(Work to complete): Every line containing the word "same" must be pulled from the records.

(Data supplied):
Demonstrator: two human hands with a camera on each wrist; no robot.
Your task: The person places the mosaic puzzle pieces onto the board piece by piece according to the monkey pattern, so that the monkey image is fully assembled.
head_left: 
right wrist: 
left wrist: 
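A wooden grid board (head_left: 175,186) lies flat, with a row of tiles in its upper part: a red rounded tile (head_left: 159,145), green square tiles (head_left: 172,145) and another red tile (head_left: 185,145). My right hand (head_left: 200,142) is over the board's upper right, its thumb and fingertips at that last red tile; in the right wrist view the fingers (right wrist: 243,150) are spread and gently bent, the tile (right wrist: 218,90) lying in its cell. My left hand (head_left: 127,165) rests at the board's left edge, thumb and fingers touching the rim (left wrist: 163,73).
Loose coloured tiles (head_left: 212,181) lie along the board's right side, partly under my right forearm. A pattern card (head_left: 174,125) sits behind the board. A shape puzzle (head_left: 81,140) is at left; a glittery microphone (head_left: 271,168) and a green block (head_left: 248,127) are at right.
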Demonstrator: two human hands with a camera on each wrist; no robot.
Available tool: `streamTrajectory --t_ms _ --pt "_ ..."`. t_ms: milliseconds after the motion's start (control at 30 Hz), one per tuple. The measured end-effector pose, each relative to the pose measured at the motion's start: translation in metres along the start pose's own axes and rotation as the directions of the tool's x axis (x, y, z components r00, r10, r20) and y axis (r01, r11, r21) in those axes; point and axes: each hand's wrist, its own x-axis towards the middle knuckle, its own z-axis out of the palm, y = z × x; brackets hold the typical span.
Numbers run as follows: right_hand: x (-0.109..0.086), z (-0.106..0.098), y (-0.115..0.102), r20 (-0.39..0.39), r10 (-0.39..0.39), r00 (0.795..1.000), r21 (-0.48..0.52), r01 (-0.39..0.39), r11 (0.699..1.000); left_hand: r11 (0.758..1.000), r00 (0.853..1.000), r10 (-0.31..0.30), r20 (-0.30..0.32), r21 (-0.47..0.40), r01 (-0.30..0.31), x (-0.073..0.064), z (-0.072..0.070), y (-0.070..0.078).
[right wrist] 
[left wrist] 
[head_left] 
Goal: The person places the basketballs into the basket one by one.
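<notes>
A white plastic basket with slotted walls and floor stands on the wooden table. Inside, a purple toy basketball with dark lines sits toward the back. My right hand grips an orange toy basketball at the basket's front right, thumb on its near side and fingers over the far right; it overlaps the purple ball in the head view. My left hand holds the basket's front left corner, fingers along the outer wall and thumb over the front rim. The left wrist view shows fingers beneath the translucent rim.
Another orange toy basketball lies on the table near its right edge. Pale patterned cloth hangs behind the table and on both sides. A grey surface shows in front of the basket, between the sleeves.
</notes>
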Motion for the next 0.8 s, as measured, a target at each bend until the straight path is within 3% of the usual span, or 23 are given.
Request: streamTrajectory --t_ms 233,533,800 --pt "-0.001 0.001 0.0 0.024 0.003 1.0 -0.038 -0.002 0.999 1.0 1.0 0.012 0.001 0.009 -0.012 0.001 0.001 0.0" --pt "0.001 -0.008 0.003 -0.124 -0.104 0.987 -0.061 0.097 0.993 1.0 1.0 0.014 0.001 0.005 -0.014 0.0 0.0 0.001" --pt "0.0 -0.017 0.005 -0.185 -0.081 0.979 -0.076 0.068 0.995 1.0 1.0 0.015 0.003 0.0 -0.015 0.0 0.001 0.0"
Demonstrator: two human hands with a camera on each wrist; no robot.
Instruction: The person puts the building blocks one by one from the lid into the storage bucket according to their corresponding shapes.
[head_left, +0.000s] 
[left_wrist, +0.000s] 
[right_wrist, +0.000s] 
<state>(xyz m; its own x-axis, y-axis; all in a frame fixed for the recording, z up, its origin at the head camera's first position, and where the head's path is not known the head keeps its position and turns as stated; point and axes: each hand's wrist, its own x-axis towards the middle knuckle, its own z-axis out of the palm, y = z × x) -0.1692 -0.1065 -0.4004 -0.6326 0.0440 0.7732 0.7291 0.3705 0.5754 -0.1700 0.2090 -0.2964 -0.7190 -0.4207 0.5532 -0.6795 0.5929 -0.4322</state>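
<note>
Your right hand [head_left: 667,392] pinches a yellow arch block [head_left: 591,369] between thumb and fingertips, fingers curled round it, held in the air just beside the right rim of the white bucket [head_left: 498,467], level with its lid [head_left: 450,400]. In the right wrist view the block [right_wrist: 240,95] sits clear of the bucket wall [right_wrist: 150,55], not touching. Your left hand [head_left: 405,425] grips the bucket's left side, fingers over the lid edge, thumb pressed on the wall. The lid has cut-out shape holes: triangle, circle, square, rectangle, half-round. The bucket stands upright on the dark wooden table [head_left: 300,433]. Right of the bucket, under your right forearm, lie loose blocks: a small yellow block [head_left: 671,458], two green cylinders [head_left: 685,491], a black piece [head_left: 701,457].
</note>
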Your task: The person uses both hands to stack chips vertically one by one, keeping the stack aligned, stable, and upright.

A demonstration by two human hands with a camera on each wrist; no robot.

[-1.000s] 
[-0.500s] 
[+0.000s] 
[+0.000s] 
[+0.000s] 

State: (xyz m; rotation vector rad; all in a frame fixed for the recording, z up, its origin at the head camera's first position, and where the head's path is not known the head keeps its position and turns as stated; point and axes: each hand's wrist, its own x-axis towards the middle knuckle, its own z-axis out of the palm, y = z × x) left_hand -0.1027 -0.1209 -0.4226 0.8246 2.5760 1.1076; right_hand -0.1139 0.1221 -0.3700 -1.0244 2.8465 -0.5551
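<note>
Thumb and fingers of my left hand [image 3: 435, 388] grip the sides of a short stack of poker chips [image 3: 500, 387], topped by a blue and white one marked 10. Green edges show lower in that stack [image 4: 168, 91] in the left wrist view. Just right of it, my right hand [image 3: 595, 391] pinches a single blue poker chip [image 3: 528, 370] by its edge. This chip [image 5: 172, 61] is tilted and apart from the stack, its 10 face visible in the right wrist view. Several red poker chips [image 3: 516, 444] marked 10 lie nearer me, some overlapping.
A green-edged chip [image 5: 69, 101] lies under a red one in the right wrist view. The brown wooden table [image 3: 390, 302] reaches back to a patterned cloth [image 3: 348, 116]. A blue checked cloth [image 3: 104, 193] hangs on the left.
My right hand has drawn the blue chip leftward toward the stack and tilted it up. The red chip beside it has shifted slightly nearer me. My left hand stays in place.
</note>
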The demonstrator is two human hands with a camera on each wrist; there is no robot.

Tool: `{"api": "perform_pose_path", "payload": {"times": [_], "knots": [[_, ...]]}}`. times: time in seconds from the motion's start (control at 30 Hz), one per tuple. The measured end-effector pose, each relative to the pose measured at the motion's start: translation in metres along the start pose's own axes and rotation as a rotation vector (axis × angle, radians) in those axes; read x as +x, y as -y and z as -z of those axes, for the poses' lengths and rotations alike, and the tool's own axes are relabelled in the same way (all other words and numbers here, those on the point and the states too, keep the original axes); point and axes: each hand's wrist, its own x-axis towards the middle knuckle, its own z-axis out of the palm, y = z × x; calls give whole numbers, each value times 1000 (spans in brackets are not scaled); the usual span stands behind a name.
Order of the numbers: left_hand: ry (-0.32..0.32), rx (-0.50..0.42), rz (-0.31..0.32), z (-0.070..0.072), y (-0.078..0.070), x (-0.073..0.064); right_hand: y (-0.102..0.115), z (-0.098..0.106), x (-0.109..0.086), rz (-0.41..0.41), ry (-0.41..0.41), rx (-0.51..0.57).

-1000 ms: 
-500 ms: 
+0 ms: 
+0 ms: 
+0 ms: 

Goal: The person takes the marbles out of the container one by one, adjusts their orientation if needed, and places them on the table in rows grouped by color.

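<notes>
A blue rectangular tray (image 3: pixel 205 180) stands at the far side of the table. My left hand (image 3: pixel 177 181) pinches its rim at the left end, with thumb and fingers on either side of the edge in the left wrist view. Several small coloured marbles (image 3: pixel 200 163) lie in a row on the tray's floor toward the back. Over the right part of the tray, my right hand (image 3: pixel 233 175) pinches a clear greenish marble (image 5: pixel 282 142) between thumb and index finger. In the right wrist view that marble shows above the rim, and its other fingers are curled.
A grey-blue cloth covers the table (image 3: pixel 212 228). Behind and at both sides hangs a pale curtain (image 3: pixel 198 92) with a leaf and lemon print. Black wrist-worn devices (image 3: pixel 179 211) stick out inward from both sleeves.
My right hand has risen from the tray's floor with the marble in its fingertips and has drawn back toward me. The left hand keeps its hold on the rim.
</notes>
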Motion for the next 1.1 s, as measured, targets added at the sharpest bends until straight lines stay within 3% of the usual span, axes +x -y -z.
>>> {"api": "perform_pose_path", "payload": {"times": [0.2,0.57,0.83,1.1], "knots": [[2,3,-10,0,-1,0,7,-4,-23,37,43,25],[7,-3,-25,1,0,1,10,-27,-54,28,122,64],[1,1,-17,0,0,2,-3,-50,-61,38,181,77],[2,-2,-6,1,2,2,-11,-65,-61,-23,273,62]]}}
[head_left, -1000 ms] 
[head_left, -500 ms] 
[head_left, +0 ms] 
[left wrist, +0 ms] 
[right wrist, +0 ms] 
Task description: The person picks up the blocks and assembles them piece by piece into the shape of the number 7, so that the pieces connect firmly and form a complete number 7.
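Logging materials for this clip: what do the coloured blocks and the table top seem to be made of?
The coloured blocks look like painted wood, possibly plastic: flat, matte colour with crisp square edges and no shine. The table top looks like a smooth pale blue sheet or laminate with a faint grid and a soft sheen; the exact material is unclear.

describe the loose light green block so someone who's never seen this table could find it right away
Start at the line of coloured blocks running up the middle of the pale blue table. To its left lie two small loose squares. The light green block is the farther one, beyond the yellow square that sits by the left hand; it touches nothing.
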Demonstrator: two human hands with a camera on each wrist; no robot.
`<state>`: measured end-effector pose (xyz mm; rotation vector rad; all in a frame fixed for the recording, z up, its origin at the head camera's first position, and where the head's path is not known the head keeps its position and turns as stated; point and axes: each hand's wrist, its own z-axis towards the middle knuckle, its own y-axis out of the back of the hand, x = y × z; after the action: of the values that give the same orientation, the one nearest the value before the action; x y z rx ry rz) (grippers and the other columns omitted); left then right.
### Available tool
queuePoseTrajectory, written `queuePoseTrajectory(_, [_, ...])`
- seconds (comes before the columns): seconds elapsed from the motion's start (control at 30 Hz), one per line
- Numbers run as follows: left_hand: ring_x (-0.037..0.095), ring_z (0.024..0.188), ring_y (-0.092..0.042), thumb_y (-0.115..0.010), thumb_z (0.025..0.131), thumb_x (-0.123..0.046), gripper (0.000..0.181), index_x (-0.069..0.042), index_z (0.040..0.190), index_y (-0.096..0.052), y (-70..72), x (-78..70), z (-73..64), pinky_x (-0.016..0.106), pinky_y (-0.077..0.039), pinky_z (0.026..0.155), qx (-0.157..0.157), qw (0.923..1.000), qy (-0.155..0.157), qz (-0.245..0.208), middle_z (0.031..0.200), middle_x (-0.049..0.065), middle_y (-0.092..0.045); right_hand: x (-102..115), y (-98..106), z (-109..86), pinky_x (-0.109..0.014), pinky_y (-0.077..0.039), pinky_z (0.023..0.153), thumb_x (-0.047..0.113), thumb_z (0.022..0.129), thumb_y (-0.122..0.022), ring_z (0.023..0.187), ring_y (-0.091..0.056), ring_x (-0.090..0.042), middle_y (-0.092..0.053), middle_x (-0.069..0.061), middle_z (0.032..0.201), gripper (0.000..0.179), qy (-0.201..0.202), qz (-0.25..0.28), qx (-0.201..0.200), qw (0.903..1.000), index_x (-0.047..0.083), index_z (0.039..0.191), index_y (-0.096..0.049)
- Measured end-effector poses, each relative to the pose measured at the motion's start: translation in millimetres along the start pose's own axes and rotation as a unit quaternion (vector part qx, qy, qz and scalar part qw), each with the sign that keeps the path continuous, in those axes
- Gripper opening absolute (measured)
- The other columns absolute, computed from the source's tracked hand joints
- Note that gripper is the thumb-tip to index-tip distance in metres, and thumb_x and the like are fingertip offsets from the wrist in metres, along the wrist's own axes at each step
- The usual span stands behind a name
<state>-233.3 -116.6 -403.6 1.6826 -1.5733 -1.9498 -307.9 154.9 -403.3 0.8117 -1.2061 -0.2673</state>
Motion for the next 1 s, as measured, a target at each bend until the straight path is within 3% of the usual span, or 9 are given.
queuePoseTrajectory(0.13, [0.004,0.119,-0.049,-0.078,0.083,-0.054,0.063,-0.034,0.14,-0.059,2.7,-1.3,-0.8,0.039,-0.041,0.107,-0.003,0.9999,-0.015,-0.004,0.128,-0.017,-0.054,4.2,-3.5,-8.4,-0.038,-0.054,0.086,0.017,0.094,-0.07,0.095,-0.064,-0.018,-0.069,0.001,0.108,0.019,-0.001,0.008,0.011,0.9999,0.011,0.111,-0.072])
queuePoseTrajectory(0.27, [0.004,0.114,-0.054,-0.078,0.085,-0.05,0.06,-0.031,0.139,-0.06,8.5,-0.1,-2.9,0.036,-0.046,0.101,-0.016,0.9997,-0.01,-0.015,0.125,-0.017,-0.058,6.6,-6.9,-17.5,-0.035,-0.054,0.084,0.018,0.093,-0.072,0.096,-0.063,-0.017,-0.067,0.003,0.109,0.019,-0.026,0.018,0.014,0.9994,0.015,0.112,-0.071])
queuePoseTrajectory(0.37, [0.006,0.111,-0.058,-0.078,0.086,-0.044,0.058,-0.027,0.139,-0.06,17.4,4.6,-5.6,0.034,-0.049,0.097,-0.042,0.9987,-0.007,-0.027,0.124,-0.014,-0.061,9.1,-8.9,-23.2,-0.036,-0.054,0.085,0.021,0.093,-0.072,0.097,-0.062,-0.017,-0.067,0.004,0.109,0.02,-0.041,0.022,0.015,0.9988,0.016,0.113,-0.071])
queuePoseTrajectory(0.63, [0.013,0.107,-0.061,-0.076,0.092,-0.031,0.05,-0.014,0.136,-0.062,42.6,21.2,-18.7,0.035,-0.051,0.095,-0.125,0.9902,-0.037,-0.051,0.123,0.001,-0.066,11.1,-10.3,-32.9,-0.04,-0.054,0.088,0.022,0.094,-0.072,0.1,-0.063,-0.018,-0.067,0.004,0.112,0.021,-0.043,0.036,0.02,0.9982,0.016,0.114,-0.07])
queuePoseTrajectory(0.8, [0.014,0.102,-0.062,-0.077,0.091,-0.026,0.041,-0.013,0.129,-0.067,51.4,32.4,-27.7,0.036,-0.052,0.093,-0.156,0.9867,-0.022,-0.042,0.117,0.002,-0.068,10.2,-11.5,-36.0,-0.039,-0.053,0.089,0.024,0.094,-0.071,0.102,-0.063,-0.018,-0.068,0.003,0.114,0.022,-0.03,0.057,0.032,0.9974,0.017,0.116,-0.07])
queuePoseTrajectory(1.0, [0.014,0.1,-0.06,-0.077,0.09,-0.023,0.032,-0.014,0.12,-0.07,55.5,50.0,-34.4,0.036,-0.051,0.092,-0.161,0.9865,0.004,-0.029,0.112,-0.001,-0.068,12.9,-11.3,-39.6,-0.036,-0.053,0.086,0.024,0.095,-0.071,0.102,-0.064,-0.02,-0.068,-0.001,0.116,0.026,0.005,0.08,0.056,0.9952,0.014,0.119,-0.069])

(Worked solution):
Tool: `{"api": "perform_pose_path", "payload": {"times": [_], "knots": [[_, ...]]}}`. times: time in seconds from the motion's start (control at 30 Hz), one per tuple. The measured end-effector pose, each relative to the pose measured at the motion's start: translation in metres along the start pose's own axes and rotation as a rotation vector (axis × angle, radians) in those axes; read x as +x, y as -y and z as -z of those axes, for the poses' lengths and rotations alike, and the tool's own axes are relabelled in the same way (all other words and numbers here, those on the point and the states too, keep the original axes); point and axes: each hand's wrist, its own x-axis towards the middle knuckle, its own z-axis out of the palm, y = z × x; calls give whole numbers, each value times 1000 (spans in brackets are not scaled); the usual span stands behind a name.
`<state>`: measured end-effector pose (xyz mm; rotation vector rad; all in a frame fixed for the recording, z up, its origin at the head camera's first position, and where the head's path is not known the head keeps its position and turns as stated; point and axes: each hand's wrist, its own z-axis towards the middle knuckle, its own y-axis out of the back of the hand, x = y × z; after the action: of the values that give the same orientation, the one nearest the value before the action; x y z rx ry rz) (grippers and the other columns omitted); left then right.

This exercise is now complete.